After uproar over an Omar tweet that some called anti-Semitic, supporters placed notes on Omar’s nameplate in the Longworth House Office Building on Feb. 11, 2019, in Washington, DC. | Mark Wilson/Getty Images
Finally, in early February, after just over a month on the job, Omar made the jump from occasional agitator to permanent lightning rod. Arguing that U.S. lawmakers back Israel because of campaign donations from Jewish donors, the congresswoman tweeted, “It’s all about the Benjamins baby,” a reference to $100 bills. The fallout was fierce: The entire House Democratic leadership denounced Omar, forcing yet another apology, and both the president and vice president piled on, skewering the congresswoman for her remarks, with Trump even suggesting that she should resign from Congress. (Notably, neither Trump nor Mike Pence has ever criticized Congressman Steve King despite his well-documented record of openly racist rhetoric.)

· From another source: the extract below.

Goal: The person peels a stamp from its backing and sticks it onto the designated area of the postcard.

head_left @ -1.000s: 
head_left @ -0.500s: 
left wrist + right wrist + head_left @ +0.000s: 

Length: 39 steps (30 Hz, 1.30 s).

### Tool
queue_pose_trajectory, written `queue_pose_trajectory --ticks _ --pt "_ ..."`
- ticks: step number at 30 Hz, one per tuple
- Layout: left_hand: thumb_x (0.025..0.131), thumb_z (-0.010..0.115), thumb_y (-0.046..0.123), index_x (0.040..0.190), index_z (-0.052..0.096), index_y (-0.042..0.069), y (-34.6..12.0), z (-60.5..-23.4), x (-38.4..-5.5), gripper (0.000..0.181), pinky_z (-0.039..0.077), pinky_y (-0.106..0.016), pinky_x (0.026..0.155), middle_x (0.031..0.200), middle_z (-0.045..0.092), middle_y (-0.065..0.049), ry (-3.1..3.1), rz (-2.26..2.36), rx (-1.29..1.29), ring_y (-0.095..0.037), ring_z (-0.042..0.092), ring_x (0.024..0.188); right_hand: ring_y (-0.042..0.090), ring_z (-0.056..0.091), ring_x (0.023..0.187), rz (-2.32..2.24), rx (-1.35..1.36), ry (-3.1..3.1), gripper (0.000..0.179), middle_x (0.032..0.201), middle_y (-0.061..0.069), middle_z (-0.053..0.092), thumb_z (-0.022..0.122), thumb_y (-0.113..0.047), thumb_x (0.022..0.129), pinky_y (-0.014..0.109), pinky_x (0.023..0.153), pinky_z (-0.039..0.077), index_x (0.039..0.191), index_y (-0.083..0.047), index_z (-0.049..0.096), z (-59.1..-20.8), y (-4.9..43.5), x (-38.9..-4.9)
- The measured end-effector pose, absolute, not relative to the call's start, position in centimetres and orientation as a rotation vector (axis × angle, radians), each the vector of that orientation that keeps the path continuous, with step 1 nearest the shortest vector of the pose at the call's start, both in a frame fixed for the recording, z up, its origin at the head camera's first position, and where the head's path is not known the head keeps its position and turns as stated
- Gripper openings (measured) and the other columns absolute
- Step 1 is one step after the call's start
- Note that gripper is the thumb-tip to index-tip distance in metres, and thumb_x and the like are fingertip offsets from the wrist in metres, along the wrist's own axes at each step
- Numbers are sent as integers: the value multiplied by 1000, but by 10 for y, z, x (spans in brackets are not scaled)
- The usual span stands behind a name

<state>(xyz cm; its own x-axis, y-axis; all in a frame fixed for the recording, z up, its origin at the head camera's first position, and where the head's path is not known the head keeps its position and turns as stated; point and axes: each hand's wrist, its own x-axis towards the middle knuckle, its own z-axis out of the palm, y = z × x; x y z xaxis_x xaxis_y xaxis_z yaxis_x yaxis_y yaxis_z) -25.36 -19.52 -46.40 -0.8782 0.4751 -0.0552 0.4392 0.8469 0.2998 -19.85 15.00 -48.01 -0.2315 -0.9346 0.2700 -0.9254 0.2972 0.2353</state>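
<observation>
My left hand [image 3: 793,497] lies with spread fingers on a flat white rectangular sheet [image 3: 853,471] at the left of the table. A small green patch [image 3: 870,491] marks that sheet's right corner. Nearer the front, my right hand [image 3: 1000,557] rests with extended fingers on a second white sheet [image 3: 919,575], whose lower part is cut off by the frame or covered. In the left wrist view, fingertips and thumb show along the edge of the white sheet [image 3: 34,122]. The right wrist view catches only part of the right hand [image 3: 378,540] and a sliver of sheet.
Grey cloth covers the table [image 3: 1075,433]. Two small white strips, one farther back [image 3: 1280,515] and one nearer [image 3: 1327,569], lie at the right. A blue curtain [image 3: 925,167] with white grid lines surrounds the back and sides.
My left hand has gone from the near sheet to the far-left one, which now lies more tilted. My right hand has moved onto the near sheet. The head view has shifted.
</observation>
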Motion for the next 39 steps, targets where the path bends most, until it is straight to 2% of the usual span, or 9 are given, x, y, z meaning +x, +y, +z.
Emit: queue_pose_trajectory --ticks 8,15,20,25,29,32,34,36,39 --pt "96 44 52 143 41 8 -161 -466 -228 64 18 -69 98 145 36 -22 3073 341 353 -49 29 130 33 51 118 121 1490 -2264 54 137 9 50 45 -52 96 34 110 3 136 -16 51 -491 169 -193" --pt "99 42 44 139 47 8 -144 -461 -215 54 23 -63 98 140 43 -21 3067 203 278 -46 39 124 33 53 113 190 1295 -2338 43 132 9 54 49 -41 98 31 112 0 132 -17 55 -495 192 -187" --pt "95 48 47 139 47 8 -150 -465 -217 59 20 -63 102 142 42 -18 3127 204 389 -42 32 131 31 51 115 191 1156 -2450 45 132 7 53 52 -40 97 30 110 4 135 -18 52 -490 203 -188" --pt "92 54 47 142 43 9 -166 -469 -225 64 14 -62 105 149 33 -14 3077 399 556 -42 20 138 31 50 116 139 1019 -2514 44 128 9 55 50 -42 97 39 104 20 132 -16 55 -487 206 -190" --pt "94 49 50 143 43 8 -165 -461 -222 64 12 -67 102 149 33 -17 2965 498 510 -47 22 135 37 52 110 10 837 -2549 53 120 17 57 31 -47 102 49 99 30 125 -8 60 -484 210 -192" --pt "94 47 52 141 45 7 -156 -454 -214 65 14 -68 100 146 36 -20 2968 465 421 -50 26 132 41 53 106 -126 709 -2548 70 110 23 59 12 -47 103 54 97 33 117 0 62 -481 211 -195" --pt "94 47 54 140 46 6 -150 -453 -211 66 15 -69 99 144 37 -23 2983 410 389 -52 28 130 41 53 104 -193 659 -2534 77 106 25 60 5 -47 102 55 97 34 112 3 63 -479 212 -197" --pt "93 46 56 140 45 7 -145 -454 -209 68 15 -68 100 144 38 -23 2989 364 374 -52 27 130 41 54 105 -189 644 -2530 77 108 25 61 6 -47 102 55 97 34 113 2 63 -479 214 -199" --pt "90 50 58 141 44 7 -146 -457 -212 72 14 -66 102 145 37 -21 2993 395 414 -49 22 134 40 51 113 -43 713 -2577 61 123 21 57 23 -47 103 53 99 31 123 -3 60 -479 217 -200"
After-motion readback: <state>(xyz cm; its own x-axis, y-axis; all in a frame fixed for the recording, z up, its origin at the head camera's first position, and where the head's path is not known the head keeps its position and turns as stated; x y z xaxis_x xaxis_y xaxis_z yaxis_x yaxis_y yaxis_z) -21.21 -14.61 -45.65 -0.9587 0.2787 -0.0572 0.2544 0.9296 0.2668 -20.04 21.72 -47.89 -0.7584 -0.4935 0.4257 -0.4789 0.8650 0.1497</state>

All of this proved agonizing for Omar’s constituents, particularly those in the Somali community. Her arrival in Congress was meant to bring them legitimacy and representation. Instead, almost immediately, it invited controversy and humiliation. “I was shocked. I don’t like her on Twitter,” Aden tells me. “She’s very smart, and I didn’t think she would talk that way. It was an embarrassment for me as a Somali-American, because we do not like extreme left or extreme right. But she will do better. This is new to her—she will learn how to handle it.”